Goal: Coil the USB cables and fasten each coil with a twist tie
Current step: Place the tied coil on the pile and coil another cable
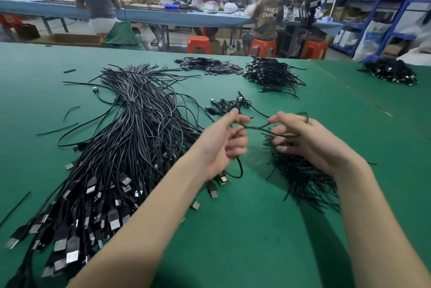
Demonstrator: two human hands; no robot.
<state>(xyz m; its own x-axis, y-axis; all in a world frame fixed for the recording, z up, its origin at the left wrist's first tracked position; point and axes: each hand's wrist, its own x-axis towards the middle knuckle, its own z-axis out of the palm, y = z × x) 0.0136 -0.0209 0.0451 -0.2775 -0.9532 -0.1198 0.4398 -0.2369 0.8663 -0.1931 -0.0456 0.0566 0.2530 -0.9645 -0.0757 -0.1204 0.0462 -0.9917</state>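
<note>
Cable (256,127) spans gap between hands, long axis left-right, above green tabletop (256,229). Left hand (221,145) pinches left end of span, fingers curled; cable tail with plug hangs below it. Right hand (300,136) pinches right end, loop over its fingers. Tie pile (300,175) lies just under right hand, nearer it than left. Loose cable heap (121,147) left; coil pile (270,73) far. Judgement: coil still forming, tie next.

Black USB cable (256,127) stretched between both hands above twist tie heap (303,178) on green table (233,241)
</note>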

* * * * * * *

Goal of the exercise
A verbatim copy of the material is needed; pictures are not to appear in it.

Result of the exercise
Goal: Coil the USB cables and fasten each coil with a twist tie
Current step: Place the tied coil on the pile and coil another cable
Demonstrator: two human hands; no robot.
<state>(xyz m; its own x-axis, y-axis; all in a world frame fixed for the recording, z up, its origin at the left wrist's first tracked position; point and axes: each hand's wrist, its own x-axis towards the middle knuckle, its own z-axis out of the palm, y = z × x) 0.0136 -0.0209 0.0451 -0.2775 -0.9532 -0.1198 0.4398 -0.2369 0.8663 -0.1931 -0.0456 0.0566 0.2530 -0.9645 -0.0757 -0.1204 0.0462 -0.9917</state>
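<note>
Cable (256,127) spans gap between hands, long axis left-right, above green tabletop (256,229). Left hand (221,145) pinches left end of span, fingers curled; cable tail with plug hangs below it. Right hand (300,136) pinches right end, loop over its fingers. Tie pile (300,175) lies just under right hand, nearer it than left. Loose cable heap (121,147) left; coil pile (270,73) far. Judgement: coil still forming, tie next.

Black USB cable (256,127) stretched between both hands above twist tie heap (303,178) on green table (233,241)
</note>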

This exercise is now finished.